**STORED DATA**:
═══
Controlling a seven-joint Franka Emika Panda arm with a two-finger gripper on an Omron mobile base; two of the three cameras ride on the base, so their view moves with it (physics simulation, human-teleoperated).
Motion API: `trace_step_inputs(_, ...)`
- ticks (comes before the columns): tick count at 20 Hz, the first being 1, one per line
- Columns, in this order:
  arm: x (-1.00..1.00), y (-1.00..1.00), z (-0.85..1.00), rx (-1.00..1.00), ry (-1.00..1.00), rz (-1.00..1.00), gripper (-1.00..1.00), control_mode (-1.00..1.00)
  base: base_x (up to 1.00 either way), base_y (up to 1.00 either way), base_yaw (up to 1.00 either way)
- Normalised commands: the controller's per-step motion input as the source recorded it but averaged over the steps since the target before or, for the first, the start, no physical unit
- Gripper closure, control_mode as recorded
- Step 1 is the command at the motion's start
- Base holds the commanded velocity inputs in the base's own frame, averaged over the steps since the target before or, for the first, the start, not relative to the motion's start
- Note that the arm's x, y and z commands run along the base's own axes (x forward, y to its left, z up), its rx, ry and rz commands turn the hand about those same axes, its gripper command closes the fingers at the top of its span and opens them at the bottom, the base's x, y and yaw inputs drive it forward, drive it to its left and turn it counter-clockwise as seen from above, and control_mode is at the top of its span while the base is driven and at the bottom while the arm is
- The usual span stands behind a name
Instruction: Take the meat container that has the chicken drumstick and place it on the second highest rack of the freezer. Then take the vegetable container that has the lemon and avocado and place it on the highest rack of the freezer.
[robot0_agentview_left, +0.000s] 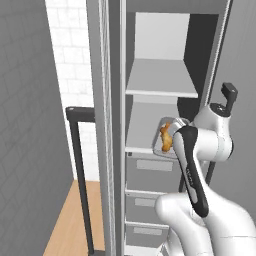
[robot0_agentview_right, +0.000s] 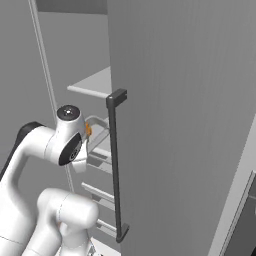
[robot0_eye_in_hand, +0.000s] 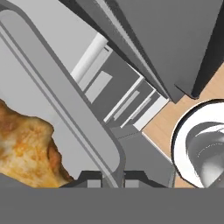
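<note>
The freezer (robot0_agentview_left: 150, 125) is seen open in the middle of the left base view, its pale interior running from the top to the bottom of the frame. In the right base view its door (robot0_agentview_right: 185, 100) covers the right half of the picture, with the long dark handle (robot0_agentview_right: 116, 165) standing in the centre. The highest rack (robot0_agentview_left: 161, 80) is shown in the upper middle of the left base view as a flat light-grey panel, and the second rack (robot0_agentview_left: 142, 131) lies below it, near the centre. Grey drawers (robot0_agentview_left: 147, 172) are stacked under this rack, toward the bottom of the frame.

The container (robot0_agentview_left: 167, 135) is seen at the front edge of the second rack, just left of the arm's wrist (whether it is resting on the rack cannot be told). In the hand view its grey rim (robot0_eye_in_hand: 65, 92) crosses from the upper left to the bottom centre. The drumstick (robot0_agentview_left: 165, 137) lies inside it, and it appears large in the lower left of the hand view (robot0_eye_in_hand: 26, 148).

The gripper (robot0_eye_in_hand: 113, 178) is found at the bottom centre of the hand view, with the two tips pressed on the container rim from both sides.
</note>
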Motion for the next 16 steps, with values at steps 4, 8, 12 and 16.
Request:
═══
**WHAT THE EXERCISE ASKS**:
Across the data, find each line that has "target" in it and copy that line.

**EXERCISE SOLUTION**:
- Normalised commands: the controller's per-step motion input as the source recorded it but averaged over the steps since the target before or, for the first, the start, no physical unit
- Base holds the commanded velocity inputs in the base's own frame, averaged over the steps since the target before or, for the first, the start, not relative to the motion's start

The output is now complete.